Sebuah rangkuman dari album paling monumental, menurut gue, dari Pearl Jam. Karena mengubah haluan (melalui Vitalogy) ini, mungkin juga Pearl Jam masih tetap alive and kickin' sampai saat ini. Jumlah fans? Mungkin hanya 10 persen dari fans Ten yang merupakan casual fans, tapi fans Pearl Jam saat ini adalah fans paling loyal (hardcore fans) dari sebuah band manapun (mungkin lebih tepat disebut 'cult'). Lihatlah Nothing Music (multimedia sharing, dalam kapasitas lebih dahsyat), The Sky I Scrape (dokumenter Pearl Jam dalam wujud short facts), (the legendary) Five Horizons (geek-nya Pearl Jam...membidani lahirnya PJ-mology dan segala macam archives collection yang dahsyat), Two Feet Thick (penerus Five Horizons...jika pengen bikin essay tentang Pearl Jam, lihatlah site ini!), Pearl Jam Reference (quote by quote Vedder cs., serta testimonial musisi lain ke Pearl Jam...inspiring), PJ's Vault (kalkulasi dan summary lagu yang pernah dinyanyiin Pearl Jam? Dari mana gue tahu "Corduroy" adalah lagu yang paling banyak dimaenin?) dan fanbase-fanbase regional di banyak negara (Brasil, Cile, Italia, Perancis, Argentina, Ceko, dll) serta tentunya milis besar BUGS.

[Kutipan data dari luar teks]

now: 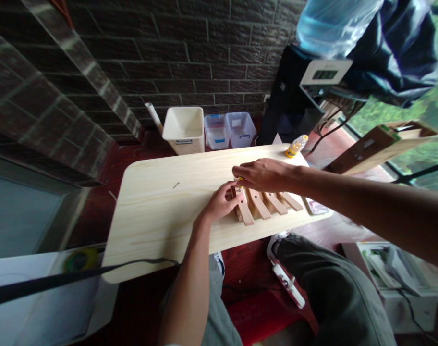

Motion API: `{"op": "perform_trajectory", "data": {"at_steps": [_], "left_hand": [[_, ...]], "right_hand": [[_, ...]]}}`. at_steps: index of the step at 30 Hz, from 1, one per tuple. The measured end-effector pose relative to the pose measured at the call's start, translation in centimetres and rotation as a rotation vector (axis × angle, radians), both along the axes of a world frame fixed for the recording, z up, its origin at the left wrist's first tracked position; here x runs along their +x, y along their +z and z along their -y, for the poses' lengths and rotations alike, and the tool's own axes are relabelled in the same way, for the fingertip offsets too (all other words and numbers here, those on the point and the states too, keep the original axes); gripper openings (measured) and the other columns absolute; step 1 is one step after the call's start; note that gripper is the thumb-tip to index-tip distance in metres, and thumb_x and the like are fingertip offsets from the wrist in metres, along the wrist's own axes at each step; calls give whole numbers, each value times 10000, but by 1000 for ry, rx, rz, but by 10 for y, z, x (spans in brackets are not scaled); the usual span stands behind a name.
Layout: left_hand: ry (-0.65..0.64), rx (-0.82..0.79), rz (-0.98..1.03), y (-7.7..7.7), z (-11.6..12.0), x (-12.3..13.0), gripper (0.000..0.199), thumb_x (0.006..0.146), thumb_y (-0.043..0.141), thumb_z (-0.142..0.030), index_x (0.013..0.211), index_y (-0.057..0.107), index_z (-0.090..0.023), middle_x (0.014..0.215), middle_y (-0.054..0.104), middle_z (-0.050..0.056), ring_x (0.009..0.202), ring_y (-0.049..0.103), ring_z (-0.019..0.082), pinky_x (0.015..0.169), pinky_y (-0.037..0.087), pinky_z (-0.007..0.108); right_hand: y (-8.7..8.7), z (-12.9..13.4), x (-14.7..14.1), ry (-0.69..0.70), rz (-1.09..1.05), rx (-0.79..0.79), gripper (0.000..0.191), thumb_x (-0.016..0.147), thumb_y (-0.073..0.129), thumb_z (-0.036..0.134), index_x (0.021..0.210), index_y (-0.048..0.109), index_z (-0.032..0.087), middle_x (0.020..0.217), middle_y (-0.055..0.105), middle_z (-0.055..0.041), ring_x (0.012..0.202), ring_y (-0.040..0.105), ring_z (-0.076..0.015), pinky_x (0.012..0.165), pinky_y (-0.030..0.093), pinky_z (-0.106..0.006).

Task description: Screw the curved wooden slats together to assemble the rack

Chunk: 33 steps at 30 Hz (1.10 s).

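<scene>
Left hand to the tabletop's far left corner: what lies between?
In the head view, one thin, dark piece lies on the pale wooden tabletop between the left hand and that corner; it is too small to identify.

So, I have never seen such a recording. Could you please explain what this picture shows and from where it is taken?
There is no machine here. A camera worn on a person's head looks forward and down at their bare left hand and right hand. On the pale wooden table lies a row of light brown wooden slats. The left hand holds its left end; the right seems to grip a small yellow thing, mostly hidden. Also there: a clear bottle with a yellow base and a short, thin dark strip.
</scene>
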<state>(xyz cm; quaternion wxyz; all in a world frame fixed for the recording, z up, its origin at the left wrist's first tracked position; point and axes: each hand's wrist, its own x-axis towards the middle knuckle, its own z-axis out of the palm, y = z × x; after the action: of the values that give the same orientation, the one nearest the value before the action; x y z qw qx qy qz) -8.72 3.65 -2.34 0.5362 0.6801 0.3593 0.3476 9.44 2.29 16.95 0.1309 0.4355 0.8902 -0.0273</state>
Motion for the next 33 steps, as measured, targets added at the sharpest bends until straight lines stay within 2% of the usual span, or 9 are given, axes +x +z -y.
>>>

Bandingkan dengan band-band lain yang website-nya mungkin banyak tapi isinya standar (discography, lyric, links, bio) -meski ada juga band lain yang punya loyal fans seperti PJ.

Dan secara nggak langsung, sebuah album seperti Vitalogy ternyata sangat decisive menentukan kelangsungan/eksistensi sebuah band. Kadang langkah drastis harus diambil. Kadang sebuah statement harus disampaikan. Dan pesan itu terus didengungkan Pearl Jam, karena "Corduroy" adalah materi wajib yang selalu dibawa di setiap setlist konser. Seolah ngga henti-hentinya Vedder berucap: "Love our music. Appreciate our creation. Don't ripped me off. Don't love me for what you want me to be." Lagu "Corduroy" adalah bagaimana Vedder menginginkan hubungannya dengan fans terjalin.

Regards
PS: Didedikasikan kepada komunitas (milis) Pearl Jam Indonesia. Bahkan ketika gue "nemu" milis ini dengan member yang cuman 5 orang-an, cannot describe any happier moments..cannot say. Kapan nih bikin website kita sendiri?